No adjustment that I could find. My 2010 250RS does the same thing. My husband took a mallet and hit the bottom threshold a few times, thinking maybe that popped up a bit with frame movement, and we sprayed a bit of silicone on the bottom of the door. Mine is much better now, though if it's not 100% level both front to back and side to side, it will stick. It stuck so bad the first time that we cracked the screen door handle opening and closing it. We replaced that, and now try to use the rear door as much as possible. Complaint is that the front door goes right to the bathroom and the kids bunks, and is the way I'd prefer them to go!


----------



## Bookin' It (Feb 10, 2008)

Tortoise said:


> Does anyone know of a way to adjust the screen door? The front door on our 250RS is getting hung up on the bottom entry plate...it's noisy and difficult to open. Wasn't always this way...so it somehow got mis-aligned. If it were wood...I'd just shave it.


We've found that if the trailer isn't level, the door sticks. My DH began putting a small bottle jack under the steps at that front door. He adjusts it just enough to make the door swing open easily. Maybe that would help?


----------



## RDS (Jul 20, 2011)

The screen doors can be ajusted fairly easy. Mine was rubbing on the top and I just opened the screen door about 2-3" and pulled down on the handle side (not on the handle) untill I had the correct clearance.

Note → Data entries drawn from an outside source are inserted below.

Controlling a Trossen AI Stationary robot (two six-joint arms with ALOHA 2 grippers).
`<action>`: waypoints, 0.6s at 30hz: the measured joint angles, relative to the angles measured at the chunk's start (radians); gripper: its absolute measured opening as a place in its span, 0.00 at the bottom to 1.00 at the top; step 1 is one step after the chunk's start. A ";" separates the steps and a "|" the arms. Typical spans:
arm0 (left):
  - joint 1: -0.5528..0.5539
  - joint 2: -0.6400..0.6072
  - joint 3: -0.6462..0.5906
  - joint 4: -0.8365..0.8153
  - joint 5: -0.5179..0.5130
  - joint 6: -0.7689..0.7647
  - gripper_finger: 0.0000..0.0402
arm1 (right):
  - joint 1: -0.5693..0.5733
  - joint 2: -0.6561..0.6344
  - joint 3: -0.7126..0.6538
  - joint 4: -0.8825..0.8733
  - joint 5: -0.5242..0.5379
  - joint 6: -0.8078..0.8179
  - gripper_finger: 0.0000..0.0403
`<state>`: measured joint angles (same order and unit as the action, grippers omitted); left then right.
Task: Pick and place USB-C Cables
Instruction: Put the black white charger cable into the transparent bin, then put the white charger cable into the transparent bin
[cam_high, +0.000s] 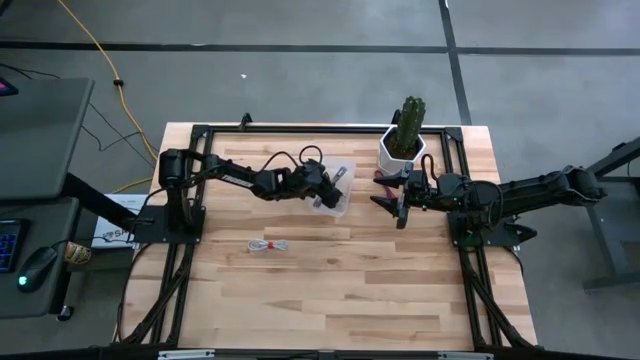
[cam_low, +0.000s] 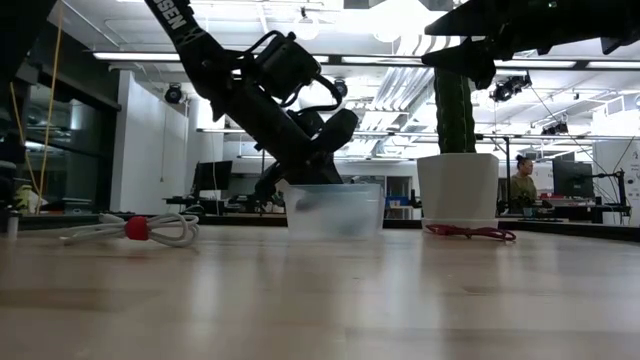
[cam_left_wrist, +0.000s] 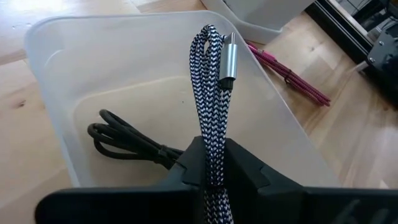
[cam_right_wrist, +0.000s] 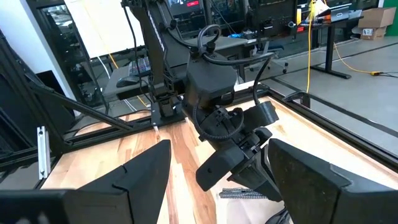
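From straight overhead, the left claw (cam_high: 338, 183) sits over a clear plastic bin (cam_high: 333, 205) just above the middle of the frame, but what it holds is too small to make out there. The right claw (cam_high: 398, 207) hangs to the right of centre, beside a white pot with a cactus (cam_high: 403, 140), its fingers spread apart. A whitish cable with a red spot (cam_high: 268, 245) lies alone on the tabletop (cam_high: 330, 290) below the bin. Near the pot a dark red cable (cam_high: 382, 180) is barely a smudge (half lost against the right arm).

At tabletop height the whitish cable sits at the left of the frame (cam_low: 140, 229), the bin at centre (cam_low: 335, 210) with the left arm dipping behind its rim, so the claw tip is hidden. The dark red cable (cam_low: 470, 232) lies flat in front of the pot (cam_low: 458, 188). A seated person (cam_low: 522, 180) shows far off at the right.

The left wrist view settles it: the left claw is clamped on a grey braided cable (cam_left_wrist: 208, 106) with a silver plug, held over the bin (cam_left_wrist: 56, 74). A black cable (cam_left_wrist: 124, 140) lies coiled on the bin's floor. The dark red cable (cam_left_wrist: 289, 74) lies outside, at upper right.

The right wrist view shows its own fingers (cam_right_wrist: 146, 171) wide apart, empty, facing the left arm; the grey cable (cam_right_wrist: 242, 194) peeks between them, partly cut off.
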<state>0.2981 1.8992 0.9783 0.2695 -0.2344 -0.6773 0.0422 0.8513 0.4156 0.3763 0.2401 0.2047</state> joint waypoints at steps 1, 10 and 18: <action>0.000 0.000 0.000 0.000 0.000 0.000 0.08 | 0.000 0.000 0.000 0.000 0.000 0.000 0.65; 0.000 0.000 0.000 0.000 0.000 0.001 0.14 | 0.000 0.000 0.000 0.000 0.000 0.000 0.65; 0.000 0.000 0.000 -0.001 -0.002 0.026 0.15 | 0.000 0.000 0.000 0.000 0.000 0.000 0.65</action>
<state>0.2981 1.8988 0.9783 0.2689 -0.2360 -0.6510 0.0422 0.8513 0.4156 0.3763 0.2405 0.2047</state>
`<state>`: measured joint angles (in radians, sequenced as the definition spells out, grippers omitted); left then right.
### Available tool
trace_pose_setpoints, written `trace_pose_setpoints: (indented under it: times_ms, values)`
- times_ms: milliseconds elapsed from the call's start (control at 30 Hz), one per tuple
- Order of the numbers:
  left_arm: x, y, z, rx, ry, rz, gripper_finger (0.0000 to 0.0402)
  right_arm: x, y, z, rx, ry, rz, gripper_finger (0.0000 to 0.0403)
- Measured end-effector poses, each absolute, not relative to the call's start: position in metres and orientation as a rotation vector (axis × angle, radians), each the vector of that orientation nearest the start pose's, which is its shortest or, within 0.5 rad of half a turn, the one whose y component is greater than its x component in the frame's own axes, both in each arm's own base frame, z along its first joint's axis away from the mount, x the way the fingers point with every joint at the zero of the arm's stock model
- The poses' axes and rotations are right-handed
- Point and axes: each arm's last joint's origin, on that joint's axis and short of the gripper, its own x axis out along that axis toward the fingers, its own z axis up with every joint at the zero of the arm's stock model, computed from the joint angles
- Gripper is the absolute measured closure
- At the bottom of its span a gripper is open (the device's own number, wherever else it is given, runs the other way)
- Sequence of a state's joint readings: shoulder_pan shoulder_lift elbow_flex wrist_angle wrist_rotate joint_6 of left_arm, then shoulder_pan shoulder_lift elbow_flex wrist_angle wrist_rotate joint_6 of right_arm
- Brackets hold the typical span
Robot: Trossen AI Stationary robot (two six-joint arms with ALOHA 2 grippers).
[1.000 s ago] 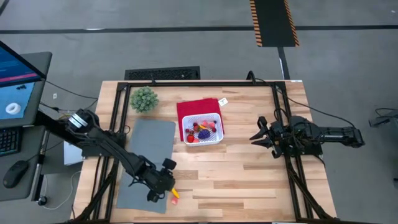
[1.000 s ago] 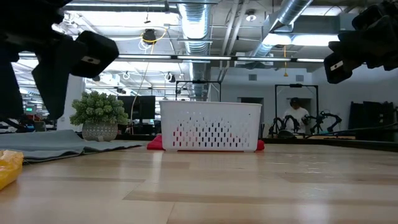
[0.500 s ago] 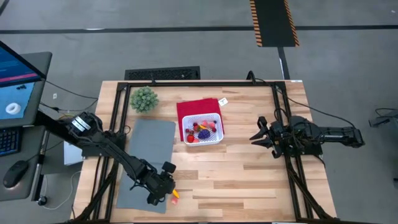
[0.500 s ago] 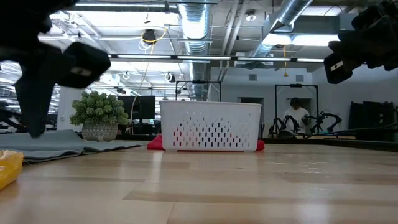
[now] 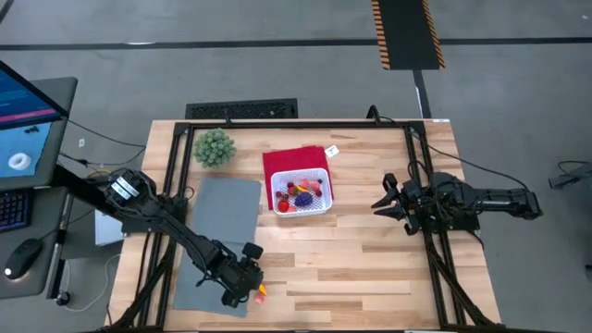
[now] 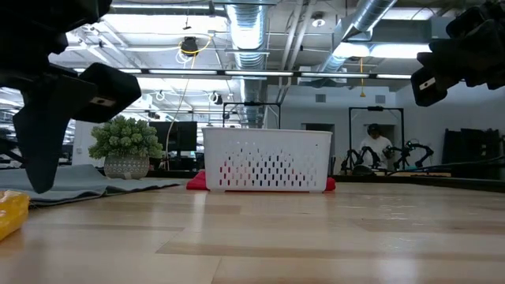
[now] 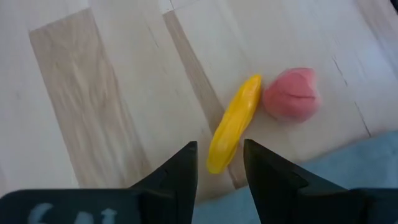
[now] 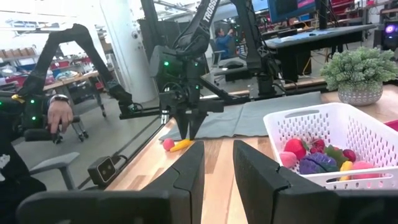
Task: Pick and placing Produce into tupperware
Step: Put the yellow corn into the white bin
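A yellow banana-shaped piece of produce [image 7: 235, 121] and a pink piece [image 7: 291, 94] lie side by side on the wood near the table's near left corner, by the grey mat's edge. My left gripper [image 7: 221, 152] hangs open just over them, pointing steeply down. Its fingers stand on either side of the yellow piece's near end; I cannot tell whether they touch it. The white latticed tupperware [image 5: 302, 192] sits at mid-table with its far part on a red cloth, and holds several red, pink, purple and yellow pieces [image 8: 317, 158]. My right gripper [image 5: 377, 205] waits open and level at the right.
A grey mat [image 5: 217, 240] covers the table's left part. A green bushy plant in a pot [image 5: 214, 146] stands at the far left. The red cloth [image 5: 294, 159] lies flat under the tupperware. Bare wood stretches between the tupperware and the near edge. A person sits in the room behind.
My left gripper has sunk a little and shifted slightly toward the table's near edge, closing in over the yellow piece. The produce and the tupperware have stayed where they were.
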<state>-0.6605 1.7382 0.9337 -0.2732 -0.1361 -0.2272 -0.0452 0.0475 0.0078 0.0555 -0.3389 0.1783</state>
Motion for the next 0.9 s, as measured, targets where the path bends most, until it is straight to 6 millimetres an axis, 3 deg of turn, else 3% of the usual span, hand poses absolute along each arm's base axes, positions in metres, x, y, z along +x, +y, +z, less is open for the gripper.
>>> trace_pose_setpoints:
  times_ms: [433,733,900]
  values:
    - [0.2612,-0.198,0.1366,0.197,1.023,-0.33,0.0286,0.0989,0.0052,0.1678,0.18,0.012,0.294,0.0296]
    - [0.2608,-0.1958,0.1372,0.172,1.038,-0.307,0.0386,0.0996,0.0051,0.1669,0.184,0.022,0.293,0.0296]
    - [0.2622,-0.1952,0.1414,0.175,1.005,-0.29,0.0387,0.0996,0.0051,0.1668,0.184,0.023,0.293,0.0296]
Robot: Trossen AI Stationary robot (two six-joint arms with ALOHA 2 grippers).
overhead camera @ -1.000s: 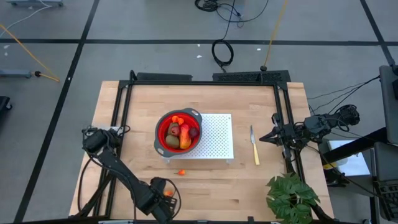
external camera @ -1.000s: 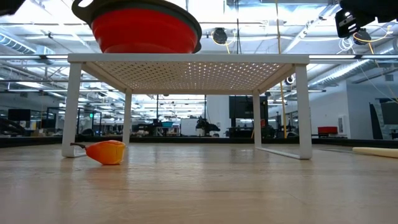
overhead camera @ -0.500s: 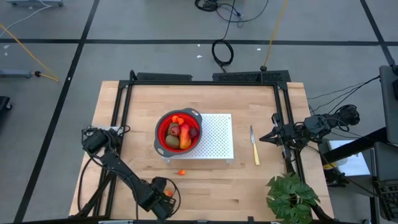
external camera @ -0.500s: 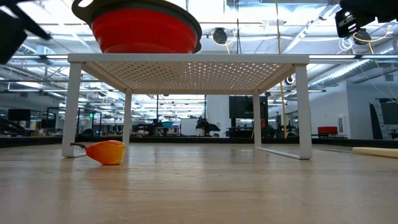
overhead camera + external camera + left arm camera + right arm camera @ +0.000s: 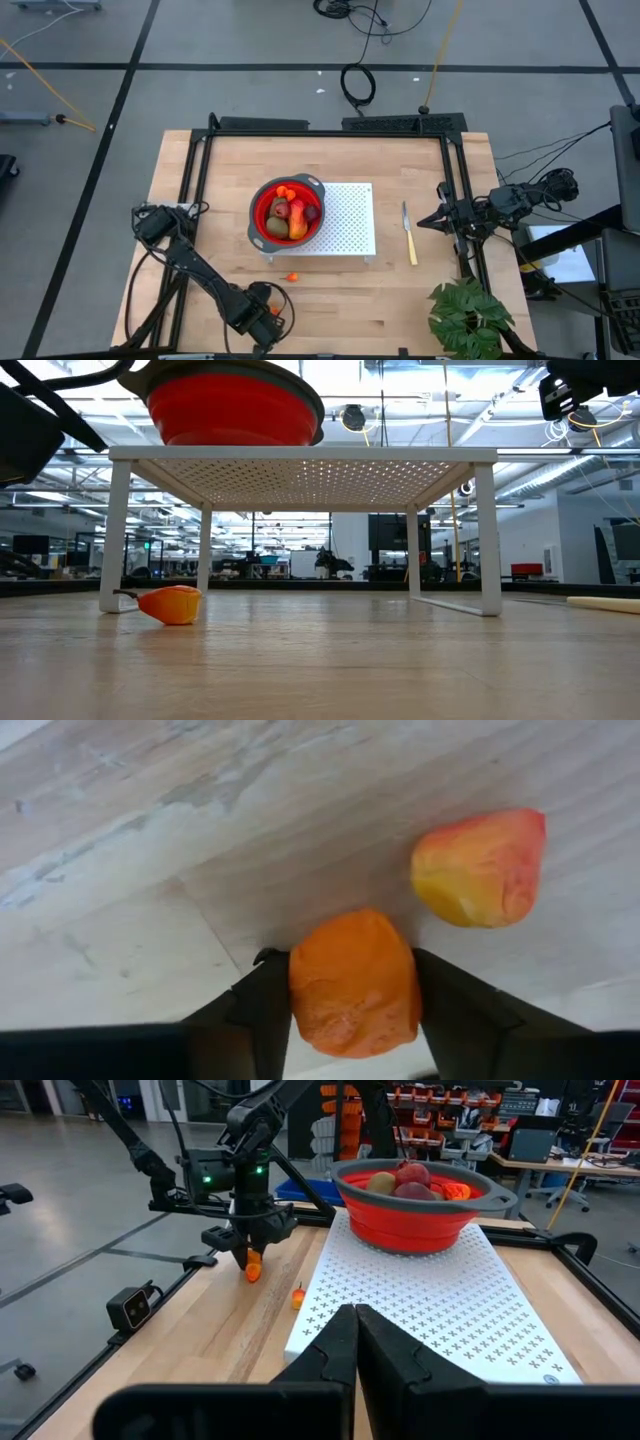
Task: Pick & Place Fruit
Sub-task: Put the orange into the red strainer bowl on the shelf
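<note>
A red bowl (image 5: 288,211) with several fruit pieces stands on the left end of a white perforated rack (image 5: 345,218). One small orange piece (image 5: 291,277) lies on the wood just in front of the rack. Near the table's front edge my left gripper (image 5: 266,314) points down, shut on another orange piece (image 5: 352,982). A yellow-and-red piece (image 5: 480,867) lies on the wood close beside it. My right gripper (image 5: 420,221) hovers shut at the table's right side, level, holding nothing. My left gripper pinches the orange piece by its two opposite sides (image 5: 300,990), one dark finger (image 5: 262,1010) against each. The fingers come from above, pointing down. The piece sits at the tabletop between them (image 5: 254,1267); whether it is lifted clear I cannot tell.
A yellow-handled knife (image 5: 408,232) lies right of the rack. A green plant (image 5: 465,318) stands at the near right corner. Black frame rails (image 5: 200,160) run along the table's left, right and far sides. Bare wood lies in front of the rack.
My left gripper has come down toward the tabletop near the front edge, and its arm has entered the low view at upper left. The bowl, the rack and the loose piece by the rack have kept still.
</note>
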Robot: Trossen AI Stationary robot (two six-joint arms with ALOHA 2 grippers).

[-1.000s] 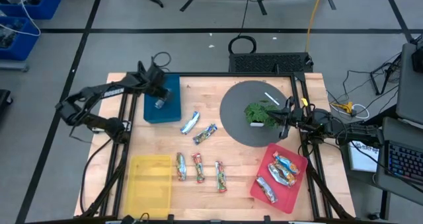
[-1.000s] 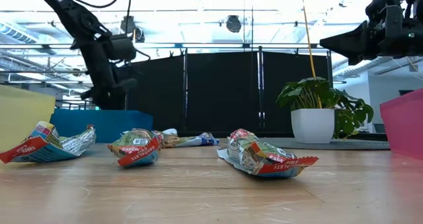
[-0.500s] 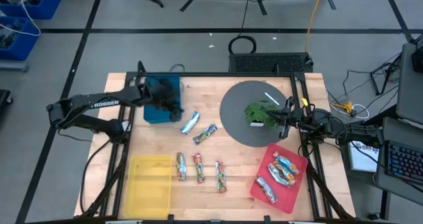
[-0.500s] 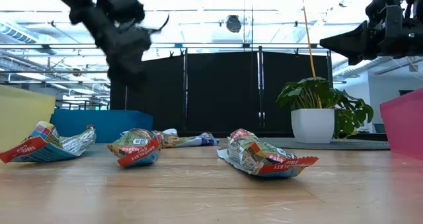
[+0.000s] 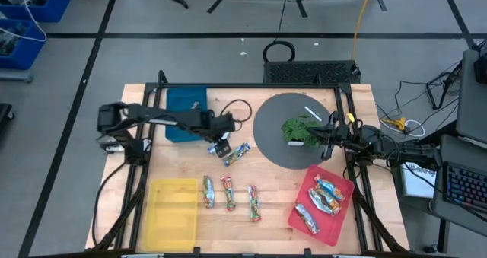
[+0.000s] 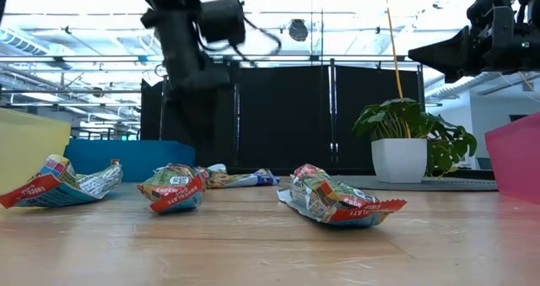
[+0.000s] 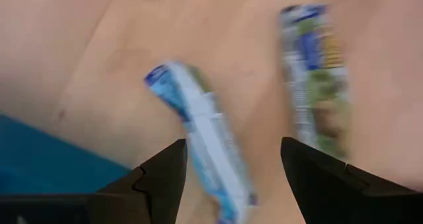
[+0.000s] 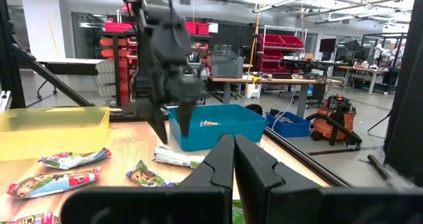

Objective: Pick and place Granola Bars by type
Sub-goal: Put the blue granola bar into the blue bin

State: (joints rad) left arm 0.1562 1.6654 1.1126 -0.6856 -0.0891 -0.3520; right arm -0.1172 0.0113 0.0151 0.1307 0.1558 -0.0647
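Here we find the left pincer (image 7: 231, 164) spread open, poised above a slim silver-blue foil-wrapped granola bar (image 7: 201, 135) lying flat on wood between its fingers. We judge it light, crinkly, slippery (grip mid-length, across the narrow width). Right pincer (image 8: 232, 159) waits closed.

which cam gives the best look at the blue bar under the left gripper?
Left wrist view: the blue bar fills the frame between the open left gripper. High view hides most of it under that gripper. Low view shows only a far-off sliver. Right wrist view shows it small beside the blue tray.
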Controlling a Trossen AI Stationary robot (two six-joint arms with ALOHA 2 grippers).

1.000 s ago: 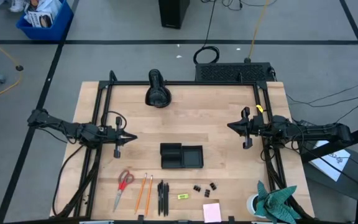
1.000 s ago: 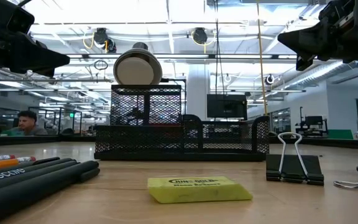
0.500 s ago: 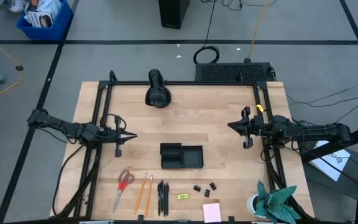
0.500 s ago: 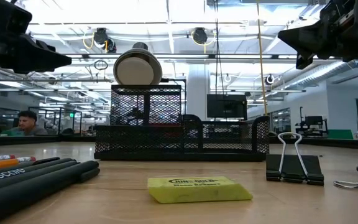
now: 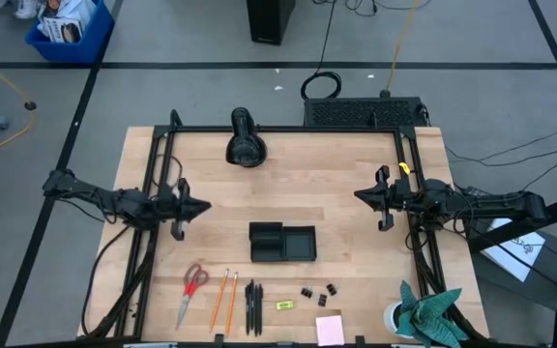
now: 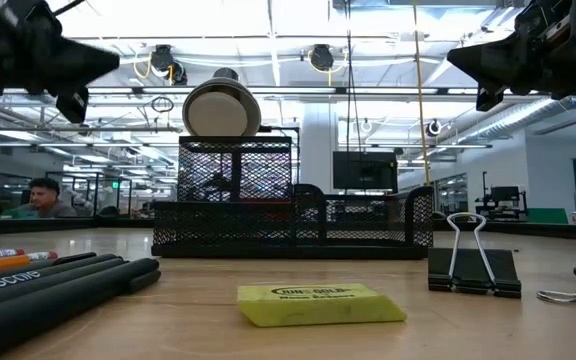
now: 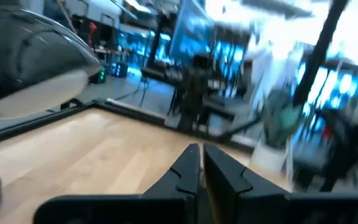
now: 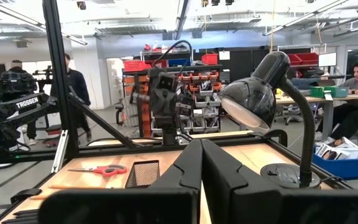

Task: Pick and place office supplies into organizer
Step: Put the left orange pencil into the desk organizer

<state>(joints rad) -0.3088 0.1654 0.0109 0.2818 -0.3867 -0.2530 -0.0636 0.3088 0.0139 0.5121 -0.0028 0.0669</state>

I'm sure the same could be done by lifting up to gain clearance at the bottom.

They are pretty flimsy aluminum frames and you can move them.


----------



## Stance (Jul 24, 2011)

I had the same thing happen. It happened regardless of whether or not the stabilizers were used, flat ground, etc. I tried pulling up on it and nothing changed. Maybe I didn't pull hard enough. I didn't want to break it. I pulled pretty hard though. I hit the sill with a rubber mallet. I took the bottom of the door apart and tried to reassemble it. All of these things didn't do a thing. I then took the door off the hinges and drilled the holes in the hinge slightly larger and tried to shift the door up. It reduced the rubbing some but didn't eliminate it. The hinges are so flimsy that adjusting the door this way just made the hinges sag more. I finally put a cabinet door rubber stopper (those little rubber dots you see on the inside of cabinet doors) on the jamb of the door behind the bottom hinge. It would prop the door up a little when it was closed lifting it away from the sill. The stopper kept moving over time though. I finally got fed up with it and had the dealer adjust it when I took it in for other stuff. So far so good. I don't know what they did to adjust it though.


----------



## Stance (Jul 24, 2011)

One thing that just occurred to me is to check the hinge pin and see if there is any slop between the pin and hinge. A gap would allow the door to sag.


----------



## duggy (Mar 17, 2010)

I adjusted my screen doors, by bending the aluminum hinges. They are a couple inches between the hinge pin and the door, so it was easy to slightly bend the appropriate ones, to get the proper clearances.


----------



## Tortoise (Sep 29, 2011)

Thanks for all of the replies!! I'll give it a shot...


----------



## therink (May 13, 2010)

A friend of mine had the same problem on his screen door for a few years. He finally bought some screw eyes, picture hanging wire and a turnbuckle. He installed the screw eyes on opposite corners of the frame, threaded the wire, tightened it up with the turnbuckle. It provided enough lateral tension to lift the sagging portion of the door and has not stuck since. It doesn't look bad either.

Steve


----------



## Bill & Kate (Apr 28, 2012)

duggy said:


> I adjusted my screen doors, by bending the aluminum hinges. They are a couple inches between the hinge pin and the door, so it was easy to slightly bend the appropriate ones, to get the proper clearances.


Same here. Bending the hinges back to where they belong solves the problem for us. I think the door gets pulled down when we use the door as a handhold when opening it and climbing up the steps. I am trying to train myself to let go of the door and use the handle along side the door ....


----------



## Tortoise (Sep 29, 2011)

My original thought was to start bending things...but my track record with bending usually leads to breaking!









Great suggestions, folks. Thank you.


----------



## Tortoise (Sep 29, 2011)

Just reporting back results: bending the door works fine...the hinges do bend


----------